News & Views item - March  2005

 

 

A New Conservative Centre for Independent Studies' Report Rejects that Responsibility for the Running of Universities Should be Shifted fully to the Federal Government. (March 24, 2005)

Toward the end of last year the Minister for Education Science and Training, Brendan Nelson, put in a "bid" that Australia's 37 public universities should come under the full control of the federal government. He claimed the changes would reduce red tape and make universities more streamlined, transparent and diverse.

 

Currently most government funding comes from the federal government with the states contributing only marginally. However, the universities remain for the most part responsible to their states for accreditation and the oversight of their governance.

 

Now Andrew Norton, a research fellow at the Centre for Independent Studies, argues in an 11 page analysis that transferring power over universities from the states to the Commonwealth would be a mistake.

 

While Mr Norton has shown in the past that he is all for a deregulation of universities' tuition and has praised a number of Dr Nelson's initiatives in his 2003 education reform package, he shows in this report that he is firmly against a federal governmental monopoly on regulating the nation's universities.

 

     The media release from the Centre states: The Commonwealth has a history of bad higher education policies. Legislation could be identical for all states but still hopelessly flawed, turning consistency into a curse.
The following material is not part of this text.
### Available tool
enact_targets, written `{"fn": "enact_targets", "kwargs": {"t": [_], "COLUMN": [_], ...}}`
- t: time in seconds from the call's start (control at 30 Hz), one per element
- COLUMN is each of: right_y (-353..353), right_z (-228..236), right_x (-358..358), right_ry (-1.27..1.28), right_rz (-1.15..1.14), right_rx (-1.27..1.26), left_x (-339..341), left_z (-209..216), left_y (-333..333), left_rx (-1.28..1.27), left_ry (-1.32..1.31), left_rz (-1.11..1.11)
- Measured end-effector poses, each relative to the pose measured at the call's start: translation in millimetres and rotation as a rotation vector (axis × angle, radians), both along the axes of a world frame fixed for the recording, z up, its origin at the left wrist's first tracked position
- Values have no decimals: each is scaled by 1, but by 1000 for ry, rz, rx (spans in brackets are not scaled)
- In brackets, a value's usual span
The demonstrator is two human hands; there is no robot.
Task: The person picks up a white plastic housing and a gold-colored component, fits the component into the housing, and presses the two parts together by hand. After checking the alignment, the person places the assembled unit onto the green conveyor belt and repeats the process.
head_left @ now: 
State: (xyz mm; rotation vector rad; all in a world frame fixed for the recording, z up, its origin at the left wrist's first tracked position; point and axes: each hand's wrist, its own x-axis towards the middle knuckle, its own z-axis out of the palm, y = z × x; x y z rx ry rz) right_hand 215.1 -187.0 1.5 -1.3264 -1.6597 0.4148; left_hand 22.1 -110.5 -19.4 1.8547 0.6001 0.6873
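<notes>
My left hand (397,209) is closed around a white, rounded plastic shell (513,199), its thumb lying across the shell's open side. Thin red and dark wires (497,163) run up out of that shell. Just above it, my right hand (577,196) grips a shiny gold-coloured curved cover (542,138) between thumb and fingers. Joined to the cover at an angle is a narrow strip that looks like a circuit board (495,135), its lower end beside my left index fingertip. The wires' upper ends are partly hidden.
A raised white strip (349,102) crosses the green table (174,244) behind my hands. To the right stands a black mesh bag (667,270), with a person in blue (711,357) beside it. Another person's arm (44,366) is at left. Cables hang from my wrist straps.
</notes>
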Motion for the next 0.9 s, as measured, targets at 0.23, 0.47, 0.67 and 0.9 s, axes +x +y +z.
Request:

    An advantage of a federal, potentially inconsistent, system is that not every jurisdiction needs to be dysfunctional at the same time.

   Another important advantage of state-based policy making is that it allows for experimentation and policy learning.

   State governments are better able to monitor universities than the Commonwealth, and have less clustered legislative agendas to make necessary changes.

   Centralised power over universities creates threats to academic freedom.

 

    Andrew Norton concludes, "Centralising decision-making in Canberra would put key decisions in the hands of the government most deaf to feedback, with the weakest incentives to fix problems, and the least flexibility in dealing with them.

    "Over the long-run, federal – as opposed to federal government – policy results are likely to be superior, even if in specific places at specific times state governments make a mess of things.

     "Given current limits on state taxing powers, we can’t go back to the individual states funding universities. But we can avoid making the policy system any worse, and reject this Commonwealth claim for still more power."

 

And Mr Norton told The Age, "The right response is not to try to prevent [mistakes made under state control] from ever happening, but to ensure that there is feedback alerting us to problems, incentives to fix them, and the flexibility to do so.

    "The danger in giving the Commonwealth full Constitutional control over universities is that there would then be no constraint It could control everything universities do. Academic freedom would be at the discretion of the Minister."

 

It will be remembered that New South Wales' bookish Premier, Bob Carr is a strong advocate of ceding his state's responsibilities to the federal government contrary to the wishes of his peers.